→ **Exercise brief**: Output all of the data exactly, keeping any images out of the copy.

→ **Supplied material**:
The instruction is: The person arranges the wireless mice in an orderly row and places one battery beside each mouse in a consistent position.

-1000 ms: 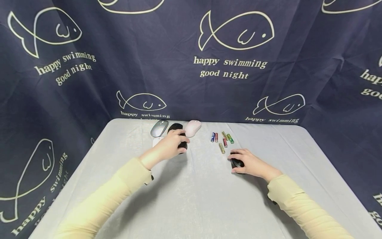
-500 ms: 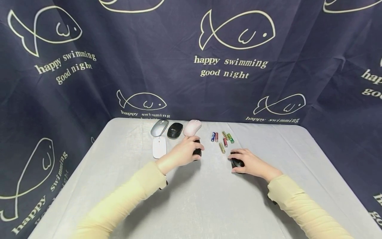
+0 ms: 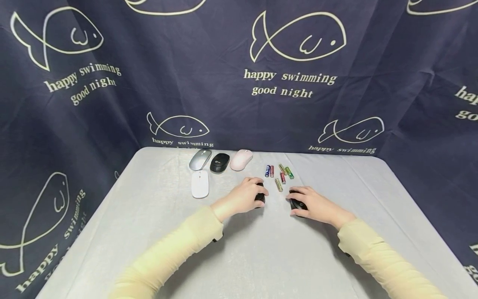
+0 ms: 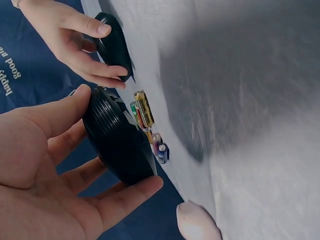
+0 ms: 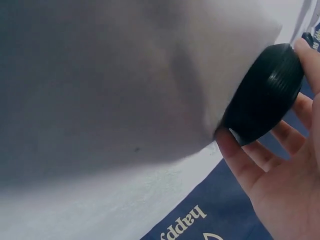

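Observation:
My left hand (image 3: pixel 244 195) grips a black computer mouse (image 4: pixel 117 137) between thumb and fingers, its ribbed side facing the left wrist camera. This mouse is raised over the table, left of the batteries. To its right, my right hand (image 3: pixel 315 205) holds a second black mouse (image 5: pixel 265 92) by its sides, low at the tabletop. Several small batteries (image 3: pixel 278 185) in gold, red, green and blue lie in a loose group just beyond the two hands. The palm of the left hand hides part of its mouse in the head view.
At the back left of the table (image 3: pixel 157 232) lie a grey mouse (image 3: pixel 200 160), a black mouse (image 3: pixel 219 162) and a pink mouse (image 3: pixel 241 160) in a row. A white mouse (image 3: pixel 200 184) sits in front of the grey one. A dark blue fish-print curtain (image 3: pixel 231 120) hangs behind.
My left hand has carried its black mouse rightward and nearer to me, away from the row of mice toward the right hand. The right hand has stayed in place with its mouse.

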A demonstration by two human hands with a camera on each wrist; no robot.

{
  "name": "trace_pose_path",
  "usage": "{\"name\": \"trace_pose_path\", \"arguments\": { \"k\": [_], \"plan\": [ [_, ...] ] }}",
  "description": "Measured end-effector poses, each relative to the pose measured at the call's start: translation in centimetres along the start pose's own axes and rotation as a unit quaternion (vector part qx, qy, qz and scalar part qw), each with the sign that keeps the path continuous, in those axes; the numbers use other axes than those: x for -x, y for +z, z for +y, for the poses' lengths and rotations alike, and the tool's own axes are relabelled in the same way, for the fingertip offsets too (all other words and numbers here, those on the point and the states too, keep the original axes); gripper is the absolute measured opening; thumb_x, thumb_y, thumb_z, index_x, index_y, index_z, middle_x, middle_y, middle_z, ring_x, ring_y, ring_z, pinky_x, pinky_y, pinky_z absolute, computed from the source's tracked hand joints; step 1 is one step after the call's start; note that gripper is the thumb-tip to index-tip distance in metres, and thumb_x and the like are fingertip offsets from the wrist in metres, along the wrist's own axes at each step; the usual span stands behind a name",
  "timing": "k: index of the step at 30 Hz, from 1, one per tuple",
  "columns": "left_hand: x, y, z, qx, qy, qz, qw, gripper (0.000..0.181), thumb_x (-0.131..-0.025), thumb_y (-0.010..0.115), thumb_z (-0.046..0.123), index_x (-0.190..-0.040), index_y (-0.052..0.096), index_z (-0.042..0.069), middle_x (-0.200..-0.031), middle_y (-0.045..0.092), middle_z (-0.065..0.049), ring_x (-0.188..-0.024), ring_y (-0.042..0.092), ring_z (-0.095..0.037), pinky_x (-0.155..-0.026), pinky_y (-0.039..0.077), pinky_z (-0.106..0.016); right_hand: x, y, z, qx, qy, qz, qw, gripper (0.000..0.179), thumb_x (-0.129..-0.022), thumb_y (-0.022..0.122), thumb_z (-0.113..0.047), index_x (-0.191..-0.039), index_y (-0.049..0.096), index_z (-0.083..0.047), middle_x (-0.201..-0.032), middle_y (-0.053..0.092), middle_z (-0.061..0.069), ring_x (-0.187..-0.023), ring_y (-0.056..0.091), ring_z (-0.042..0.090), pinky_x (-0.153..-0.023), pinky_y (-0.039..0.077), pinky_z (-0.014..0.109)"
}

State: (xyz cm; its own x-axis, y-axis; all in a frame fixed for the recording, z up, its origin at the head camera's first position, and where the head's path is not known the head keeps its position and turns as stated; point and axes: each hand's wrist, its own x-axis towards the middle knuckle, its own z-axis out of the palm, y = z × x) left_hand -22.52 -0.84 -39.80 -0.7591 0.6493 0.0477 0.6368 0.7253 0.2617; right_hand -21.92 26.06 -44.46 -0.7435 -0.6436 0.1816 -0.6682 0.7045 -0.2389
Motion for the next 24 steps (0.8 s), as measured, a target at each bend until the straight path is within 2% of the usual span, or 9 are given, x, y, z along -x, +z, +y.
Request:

→ **Response**:
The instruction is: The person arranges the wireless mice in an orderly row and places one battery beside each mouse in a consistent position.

-1000 ms: 
-500 ms: 
+0 ms: 
+0 ms: 
+0 ms: 

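Observation:
My left hand (image 3: pixel 244 195) grips a black computer mouse (image 4: pixel 117 137) between thumb and fingers, its ribbed side facing the left wrist camera. This mouse is raised over the table, left of the batteries. To its right, my right hand (image 3: pixel 315 205) holds a second black mouse (image 5: pixel 265 92) by its sides, low at the tabletop. Several small batteries (image 3: pixel 278 185) in gold, red, green and blue lie in a loose group just beyond the two hands. The palm of the left hand hides part of its mouse in the head view.
At the back left of the table (image 3: pixel 157 232) lie a grey mouse (image 3: pixel 200 160), a black mouse (image 3: pixel 219 162) and a pink mouse (image 3: pixel 241 160) in a row. A white mouse (image 3: pixel 200 184) sits in front of the grey one. A dark blue fish-print curtain (image 3: pixel 231 120) hangs behind.
My left hand has carried its black mouse rightward and nearer to me, away from the row of mice toward the right hand. The right hand has stayed in place with its mouse.
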
A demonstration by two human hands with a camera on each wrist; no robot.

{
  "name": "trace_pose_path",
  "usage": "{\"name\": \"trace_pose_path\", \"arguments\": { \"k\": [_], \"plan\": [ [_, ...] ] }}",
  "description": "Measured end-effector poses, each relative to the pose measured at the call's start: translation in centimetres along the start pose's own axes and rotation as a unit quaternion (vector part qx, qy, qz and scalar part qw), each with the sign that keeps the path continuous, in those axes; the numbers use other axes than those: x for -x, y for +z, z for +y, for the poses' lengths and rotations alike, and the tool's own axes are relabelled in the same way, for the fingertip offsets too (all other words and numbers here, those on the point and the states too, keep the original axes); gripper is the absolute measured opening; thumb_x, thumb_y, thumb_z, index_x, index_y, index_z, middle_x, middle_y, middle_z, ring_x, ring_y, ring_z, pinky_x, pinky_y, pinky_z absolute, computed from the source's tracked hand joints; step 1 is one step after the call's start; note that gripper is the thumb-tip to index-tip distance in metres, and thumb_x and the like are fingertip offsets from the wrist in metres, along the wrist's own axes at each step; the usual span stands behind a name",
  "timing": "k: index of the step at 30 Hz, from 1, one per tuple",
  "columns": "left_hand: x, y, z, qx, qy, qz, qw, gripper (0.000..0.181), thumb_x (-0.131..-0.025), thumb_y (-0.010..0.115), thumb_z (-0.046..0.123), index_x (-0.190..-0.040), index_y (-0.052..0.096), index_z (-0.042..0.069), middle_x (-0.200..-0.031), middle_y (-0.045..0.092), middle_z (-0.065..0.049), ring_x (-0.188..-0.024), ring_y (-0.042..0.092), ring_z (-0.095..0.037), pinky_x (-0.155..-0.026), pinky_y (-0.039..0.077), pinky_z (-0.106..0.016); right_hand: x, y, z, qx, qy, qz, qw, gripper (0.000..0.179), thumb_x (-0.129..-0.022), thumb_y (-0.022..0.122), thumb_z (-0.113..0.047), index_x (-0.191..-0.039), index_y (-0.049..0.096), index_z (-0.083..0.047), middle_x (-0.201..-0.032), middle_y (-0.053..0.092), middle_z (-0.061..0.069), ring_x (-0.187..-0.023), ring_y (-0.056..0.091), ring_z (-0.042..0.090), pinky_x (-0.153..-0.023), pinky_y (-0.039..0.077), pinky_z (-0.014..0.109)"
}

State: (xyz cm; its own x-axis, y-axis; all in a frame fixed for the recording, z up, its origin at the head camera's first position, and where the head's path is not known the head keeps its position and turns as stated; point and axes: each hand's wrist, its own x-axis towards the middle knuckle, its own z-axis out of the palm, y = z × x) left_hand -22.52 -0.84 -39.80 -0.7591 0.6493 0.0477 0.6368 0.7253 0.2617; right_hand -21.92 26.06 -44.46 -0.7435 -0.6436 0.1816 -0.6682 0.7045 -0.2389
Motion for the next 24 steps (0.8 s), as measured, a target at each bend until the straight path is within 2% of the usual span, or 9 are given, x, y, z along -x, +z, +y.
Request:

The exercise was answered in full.